TASK =
Throughout the material below, how many lines include the string "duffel"? Reply with only the number.

──────

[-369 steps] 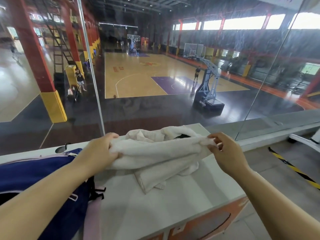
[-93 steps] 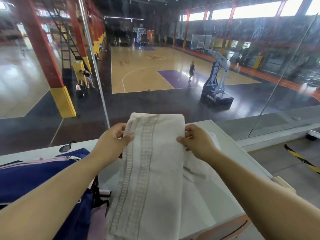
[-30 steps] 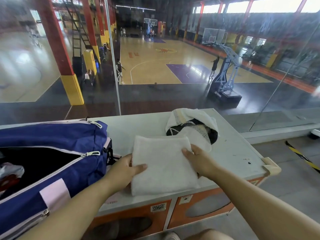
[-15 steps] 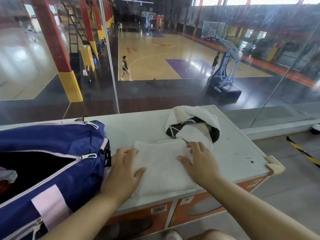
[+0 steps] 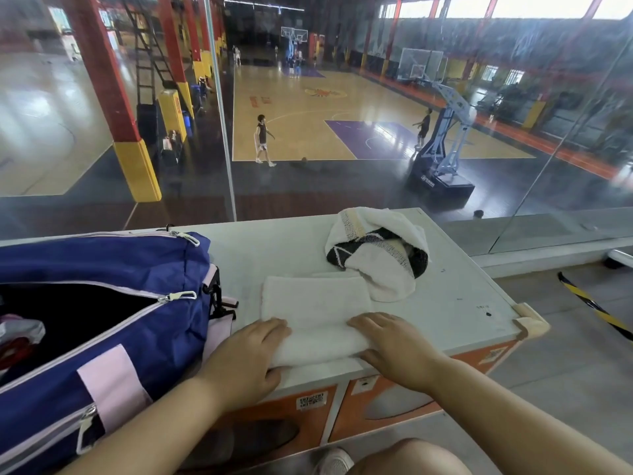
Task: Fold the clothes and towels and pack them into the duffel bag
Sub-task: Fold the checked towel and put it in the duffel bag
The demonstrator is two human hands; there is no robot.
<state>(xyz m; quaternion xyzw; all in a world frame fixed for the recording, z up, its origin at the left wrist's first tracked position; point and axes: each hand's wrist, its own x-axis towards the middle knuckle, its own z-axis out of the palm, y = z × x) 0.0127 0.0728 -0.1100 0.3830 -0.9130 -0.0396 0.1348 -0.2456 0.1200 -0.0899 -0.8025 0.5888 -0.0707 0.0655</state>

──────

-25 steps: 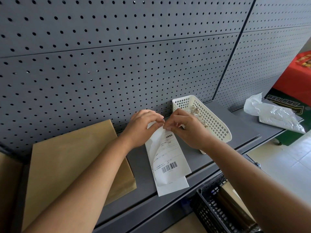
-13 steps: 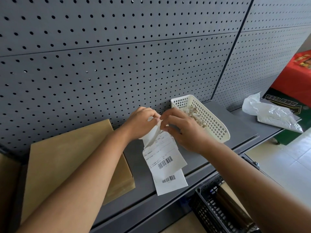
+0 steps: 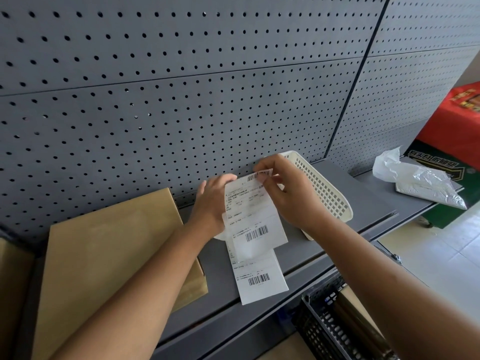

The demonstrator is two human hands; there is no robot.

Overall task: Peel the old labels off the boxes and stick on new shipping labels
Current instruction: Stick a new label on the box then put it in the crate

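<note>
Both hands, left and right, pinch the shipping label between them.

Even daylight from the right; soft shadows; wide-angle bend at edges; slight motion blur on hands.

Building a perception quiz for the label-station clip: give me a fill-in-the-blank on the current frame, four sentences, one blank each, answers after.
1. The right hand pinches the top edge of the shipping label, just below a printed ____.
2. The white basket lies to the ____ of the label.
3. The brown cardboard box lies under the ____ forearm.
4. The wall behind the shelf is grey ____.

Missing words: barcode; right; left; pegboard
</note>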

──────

OUTPUT OF THE TASK =
2